The Corporate Governance and Responsibility Committee suggests that annual compensation for outside directors should include a cash component for their service on the Board and its Committees and an equity component to align interests between directors and shareowners. This includes an annual retainer for the Chairman, the Lead Director, and each committee served upon, along with deferred compensation in the form of common stock equivalents.
Non-employee directors must hold company stock with a market value of at least five times the annual cash retainer and net gain shares from option exercises for one year.
H. Management Compensation and Succession
1. Succession Plan. . The Board reviews leadership development and succession plans for CEO and senior management annually, with the Management Development and Compensation Committee preparing for discussion by the full Board.
The Board selects the CEO, with independent Directors assessing candidates based on business strategy, prospects, and challenges. They consider the incumbent CEO’s perspectives on internal candidates’ performance. The Board assesses leadership development and assessment process, considering directors’ familiarity with senior management for informed decisions.
2. The Management Development and Compensation Committee reviews and approves the CEO’s compensation level, evaluating their performance, and determining the compensation level for other executive officers, in line with the company’s corporate goals and objectives.
3. The executive stock ownership guidelines require officers to meet ownership thresholds and hold net gain shares for one year, with five years to meet.
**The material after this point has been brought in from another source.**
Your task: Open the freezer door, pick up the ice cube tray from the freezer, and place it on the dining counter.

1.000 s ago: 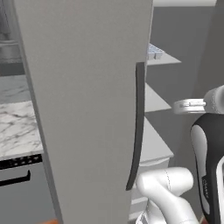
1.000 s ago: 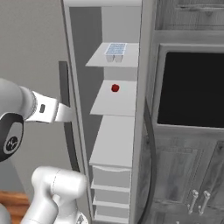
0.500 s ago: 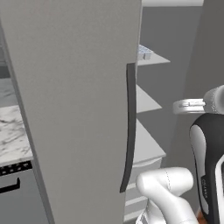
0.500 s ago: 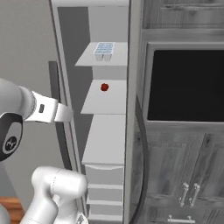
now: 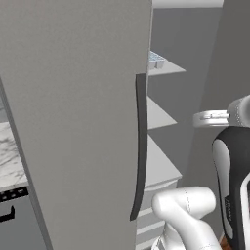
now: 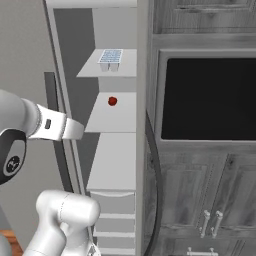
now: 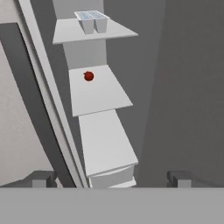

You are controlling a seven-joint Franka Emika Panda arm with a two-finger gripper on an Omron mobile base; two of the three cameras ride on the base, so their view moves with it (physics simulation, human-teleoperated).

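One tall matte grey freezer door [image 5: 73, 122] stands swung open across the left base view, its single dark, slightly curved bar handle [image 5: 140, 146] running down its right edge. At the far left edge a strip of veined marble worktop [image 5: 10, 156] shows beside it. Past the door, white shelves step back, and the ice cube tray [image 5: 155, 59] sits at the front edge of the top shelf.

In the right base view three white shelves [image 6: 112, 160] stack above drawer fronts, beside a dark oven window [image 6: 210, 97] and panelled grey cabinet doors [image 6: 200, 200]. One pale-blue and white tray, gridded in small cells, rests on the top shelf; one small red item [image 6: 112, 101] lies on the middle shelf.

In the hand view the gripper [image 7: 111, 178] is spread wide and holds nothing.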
They do not apply to executives over 60 with 10 years of service.
4.The Board will review incentive compensation paid to senior executives during a significant restatement of financial results. If the compensation was calculated based on reduced financial results, the executive engaged in misconduct, or the amount of incentive compensation would have been lower had the financial results been properly reported, the Board will seek to recoup it, considering relevant factors and potential prejudice to the Company’s interests.
For purposes of this policy, the following terms shall have the meanings set forth below:
“senior executives” shall mean executive officers
“incentive compensation” shall mean bonuses or awards issued under any compensation plan approved by the shareholders of the Company; and
“misconduct” shall mean a knowing violation of MOIC rules and regulations or Company policy.
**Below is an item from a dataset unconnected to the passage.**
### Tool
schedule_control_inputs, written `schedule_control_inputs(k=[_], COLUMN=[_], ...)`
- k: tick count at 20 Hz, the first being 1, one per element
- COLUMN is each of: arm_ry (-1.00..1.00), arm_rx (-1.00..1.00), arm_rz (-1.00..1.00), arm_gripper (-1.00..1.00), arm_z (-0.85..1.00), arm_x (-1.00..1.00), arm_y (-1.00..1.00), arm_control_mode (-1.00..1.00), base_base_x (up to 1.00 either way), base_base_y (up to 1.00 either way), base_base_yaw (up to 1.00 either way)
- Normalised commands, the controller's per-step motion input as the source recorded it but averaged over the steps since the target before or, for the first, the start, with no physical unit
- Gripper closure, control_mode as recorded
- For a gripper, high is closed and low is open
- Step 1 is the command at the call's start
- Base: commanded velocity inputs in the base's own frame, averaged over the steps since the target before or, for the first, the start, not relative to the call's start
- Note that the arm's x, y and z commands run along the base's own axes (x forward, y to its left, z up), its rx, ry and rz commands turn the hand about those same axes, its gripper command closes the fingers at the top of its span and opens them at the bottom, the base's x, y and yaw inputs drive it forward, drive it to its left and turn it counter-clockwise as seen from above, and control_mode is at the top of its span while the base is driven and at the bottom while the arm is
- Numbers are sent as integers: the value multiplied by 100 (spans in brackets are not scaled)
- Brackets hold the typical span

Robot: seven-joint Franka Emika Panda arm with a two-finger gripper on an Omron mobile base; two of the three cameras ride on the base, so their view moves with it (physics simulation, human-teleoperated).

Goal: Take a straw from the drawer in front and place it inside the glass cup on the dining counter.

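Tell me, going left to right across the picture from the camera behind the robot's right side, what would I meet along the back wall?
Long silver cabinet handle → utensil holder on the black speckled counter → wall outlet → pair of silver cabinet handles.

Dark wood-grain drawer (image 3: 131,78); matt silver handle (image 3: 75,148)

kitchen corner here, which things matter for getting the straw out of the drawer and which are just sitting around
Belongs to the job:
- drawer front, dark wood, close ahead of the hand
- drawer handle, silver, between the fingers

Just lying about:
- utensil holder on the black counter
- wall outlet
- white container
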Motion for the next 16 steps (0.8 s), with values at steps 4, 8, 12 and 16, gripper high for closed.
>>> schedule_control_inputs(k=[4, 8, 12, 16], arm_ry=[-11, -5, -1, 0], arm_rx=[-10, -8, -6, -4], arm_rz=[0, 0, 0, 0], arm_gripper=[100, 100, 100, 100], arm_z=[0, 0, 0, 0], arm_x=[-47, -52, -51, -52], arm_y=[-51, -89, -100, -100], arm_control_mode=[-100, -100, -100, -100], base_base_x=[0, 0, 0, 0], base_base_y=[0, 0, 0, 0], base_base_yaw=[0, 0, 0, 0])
The Board determines misconduct for this policy independently of management’s or committee’s determinations of senior executive conduct. This policy does not modify the right to pay or credit due under incentive compensation plans, except for the right to recoup previously paid or credited compensation. The Board’s recoupment claim cannot survive a change in company control.
I. Annual Performance Evaluation
The Board will conduct an annual self-evaluation, led by the Chairman, Lead Director, and Corporate Governance and Responsibility Committee Chairman, to assess the effectiveness of its committees and seek feedback on its evolution and strategic needs.
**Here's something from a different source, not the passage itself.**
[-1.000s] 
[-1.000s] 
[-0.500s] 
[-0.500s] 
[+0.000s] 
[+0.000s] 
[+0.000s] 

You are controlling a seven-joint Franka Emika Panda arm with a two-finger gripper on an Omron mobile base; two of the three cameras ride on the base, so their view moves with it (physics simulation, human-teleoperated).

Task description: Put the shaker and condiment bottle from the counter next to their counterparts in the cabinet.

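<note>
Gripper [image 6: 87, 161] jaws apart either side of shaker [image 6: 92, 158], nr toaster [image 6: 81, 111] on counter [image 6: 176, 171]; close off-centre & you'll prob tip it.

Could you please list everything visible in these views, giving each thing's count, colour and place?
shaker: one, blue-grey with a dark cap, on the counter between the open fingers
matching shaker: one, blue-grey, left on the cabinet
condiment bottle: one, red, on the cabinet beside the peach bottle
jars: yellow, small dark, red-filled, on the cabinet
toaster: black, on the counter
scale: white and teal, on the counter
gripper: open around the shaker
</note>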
1. The Corporate Governance and Responsibility Committee will annually review the scope and content of the self-evaluation to ensure it is contemporary and appropriate for the needs of ACG, and that actionable feedback is solicited on the operation and effectiveness of the Board and its committees.
2. After the distribution of the self-evaluation materials to directors, the Corporate Governance and Responsibility Committee will receive comments from all directors and report to the Board, which report will identify areas for improvement in the performance of the Board and its committees.
J. Review and Modification of Corporate Governance Guidelines
The Corporate Governance and Responsibility Committee will review these guidelines annually (and more often if necessary) and will report to the Board any recommendations that it may have regarding modification of these guidelines.